Depending on who you talk to, PRISM will be described as either an essential national security apparatus or an unconstitutional state-sponsored hacking program. The truth probably lies somewhere in between the two interpretations of this controversial NSA program. PRISM – a surveillance operation led by the US National Security Agency – is an umbrella or interconnected interned snooping program. Using decryption technology, PRISM allows agents to intercept, decrypt and analyze information sent over the internet.
PRISM is, at its core, a government-led hacking operation on a huge scale – monitoring phone calls, emails, and bank transfers without the consent of internet or phone service users. It has been reported that information received by PRISM constituted a huge quantity of the evidence used by the NSA in prosecutions and investigations. The NSA has been accused of using PRISM to further its own expansion and dominance as part of the national security apparatus: seeking to cement itself as an essential service to a government worried about dissent and extremism.
The program drew huge amounts of criticism from around the world. Philosopher and commentator Noam Chomsky claimed that PRISM was evidence of the state’s extreme contempt for its own people.
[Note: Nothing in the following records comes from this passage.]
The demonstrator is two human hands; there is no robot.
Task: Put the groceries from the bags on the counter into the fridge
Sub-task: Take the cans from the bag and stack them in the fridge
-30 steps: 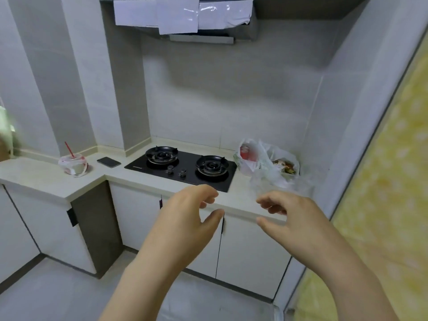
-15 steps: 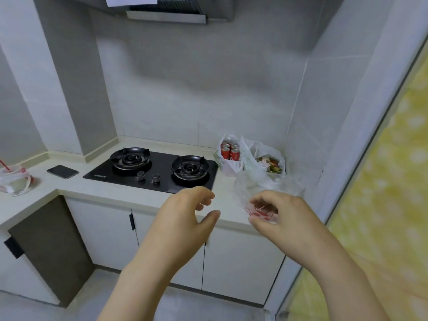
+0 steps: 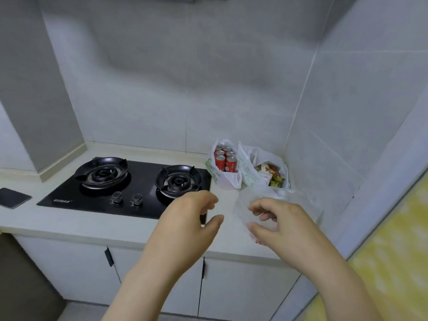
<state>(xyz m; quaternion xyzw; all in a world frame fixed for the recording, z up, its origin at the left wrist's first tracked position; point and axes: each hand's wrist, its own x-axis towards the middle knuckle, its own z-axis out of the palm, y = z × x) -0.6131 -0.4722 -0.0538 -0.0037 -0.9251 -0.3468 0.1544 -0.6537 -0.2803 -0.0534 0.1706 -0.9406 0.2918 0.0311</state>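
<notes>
On a grey-tiled kitchen's counter [image 3: 69,228], the bag of cans [image 3: 228,180] and snack bag [image 3: 249,174] are seen unpacked as the clear bag [image 3: 298,200], seemingly to be gripped next, is approached by the left hand [image 3: 185,218] and right hand [image 3: 284,223], both loosely curled and empty.

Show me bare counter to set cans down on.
Free: counter strip in front of the hob, and between phone and hob. Crowded: right corner, where can bag, snack bag and clear bag stand.

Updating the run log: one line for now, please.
left hand: open, empty | right hand: at clear bag, grip unclear | red cans: in white bag
</notes>
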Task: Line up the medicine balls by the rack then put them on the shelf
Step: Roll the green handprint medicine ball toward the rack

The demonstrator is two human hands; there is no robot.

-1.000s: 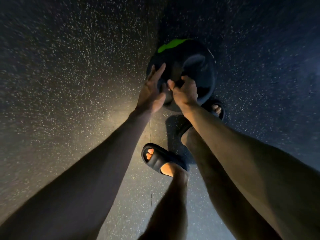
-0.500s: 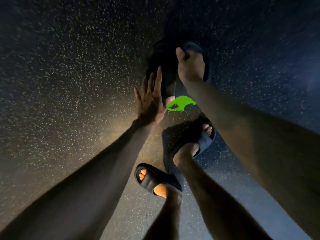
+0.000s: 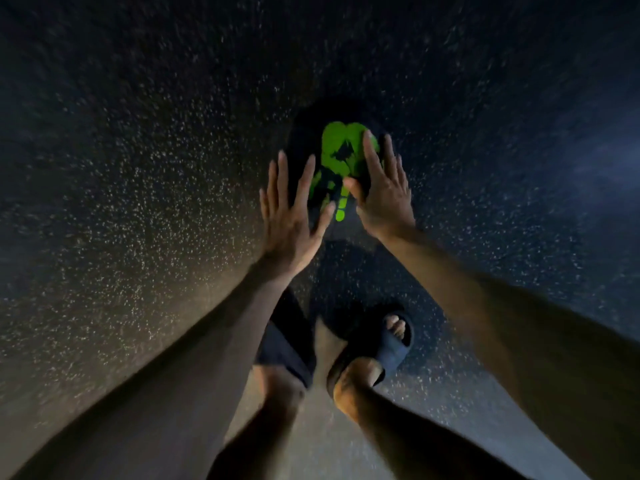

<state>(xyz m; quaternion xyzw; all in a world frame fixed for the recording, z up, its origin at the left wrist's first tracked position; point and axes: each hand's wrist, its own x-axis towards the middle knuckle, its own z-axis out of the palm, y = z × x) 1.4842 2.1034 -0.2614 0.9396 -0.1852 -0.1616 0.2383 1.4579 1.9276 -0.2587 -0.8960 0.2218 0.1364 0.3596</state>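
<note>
Dark speckled floor, warm light at left, bluish dimness at right.

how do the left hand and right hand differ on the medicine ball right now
The left hand sits lower, on the medicine ball's dark left side; the right hand reaches further up, its fingers across the green marking. Both are open and flat, fingers spread, neither gripping.

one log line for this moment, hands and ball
left hand: open, flat on ball | right hand: open, flat on ball | medicine ball: on floor, green mark up | rack: not in view
</note>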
Commentators from both sides of the political spectrum bemoaned the degradation of privacy that PRISM seemed to represent.
There were, however, some prominent supporters of the operation. They argued that mass data sweeps were necessary for the government to keep track of extremist groups that were increasingly mobilizing and communicating over the internet. The NSA is one of the organizations that are very keen to headhunt cybersecurity masters graduates. They regularly poach talented cybersecurity operators.
While it might sound like a James Bond film title, Heartbleed was very real – and very serious indeed. Some investigators have speculated that it was the biggest cybersecurity breach in history in terms of sites affected – up to 17 percent of all websites online were compromised between 2012 and 2014.
Heartbleed isn’t technically the name of the incident itself. Instead, it is the name of a bug that was mistakenly written into the OpenSSL code that was used to create websites. At one point, 66 percent of all websites used Open SSL. This bug was discovered by hackers, who could use it to completely compromise the security of a website: seeing private conversations, stealing money, and taking identification data. During a cybersecurity masters, you’ll be trained in practices related to identifying exploitable bugs in code.
Heartbleed was a gold mine for hackers, and it went completely undiscovered by authorities and webmasters until 2014, by which time a huge amount of damage had been done. A member of Google’s security team notified Open SSL of the vulnerability to their code on the 1st of April 2014. The large-scale abandonment of Open SSL coding was considered the only permanent solution to the vulnerability, although there were fixes such as the ‘NO HEARTBEAT’ code alteration that could plug the bug retroactively. One issue was that the dissemination of information to webmasters was relatively slow, and webmasters, therefore, delayed the patching of their codes – allowing for more exploitation by cybercriminals.